▶ Requirement: Every line in the data below has to be repeated exactly; no picture belongs in the result.

__________________________________________________

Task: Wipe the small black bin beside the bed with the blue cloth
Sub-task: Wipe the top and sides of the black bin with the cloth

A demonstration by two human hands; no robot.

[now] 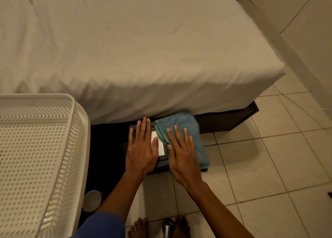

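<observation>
The small black bin (163, 160) stands on the floor against the bed's dark base, with a white label on its lid. My left hand (141, 148) lies flat on the left part of the lid, fingers spread, covering part of the label. A blue cloth (195, 128) is draped over the bin's right side and hangs down toward the tiles. My right hand (182, 152) presses flat on the cloth's left half, fingers pointing toward the bed. Most of the bin is hidden under both hands and the cloth.
The bed (136, 45) with a white sheet fills the top. A white perforated plastic basket (36, 153) stands at the left. A round metal object (92, 201) sits on the dark floor patch. My bare feet (138, 228) are below, on pale tiles (269, 165).
</observation>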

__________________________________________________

▶ Output of the task:
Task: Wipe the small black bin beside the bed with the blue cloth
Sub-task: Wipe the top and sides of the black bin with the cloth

A demonstration by two human hands; no robot.

[now] 

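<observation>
The small black bin (163, 160) stands on the floor against the bed's dark base, with a white label on its lid. My left hand (141, 148) lies flat on the left part of the lid, fingers spread, covering part of the label. A blue cloth (195, 128) is draped over the bin's right side and hangs down toward the tiles. My right hand (182, 152) presses flat on the cloth's left half, fingers pointing toward the bed. Most of the bin is hidden under both hands and the cloth.
The bed (136, 45) with a white sheet fills the top. A white perforated plastic basket (36, 153) stands at the left. A round metal object (92, 201) sits on the dark floor patch. My bare feet (138, 228) are below, on pale tiles (269, 165).
</observation>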

The answer is complete, and the exercise is done.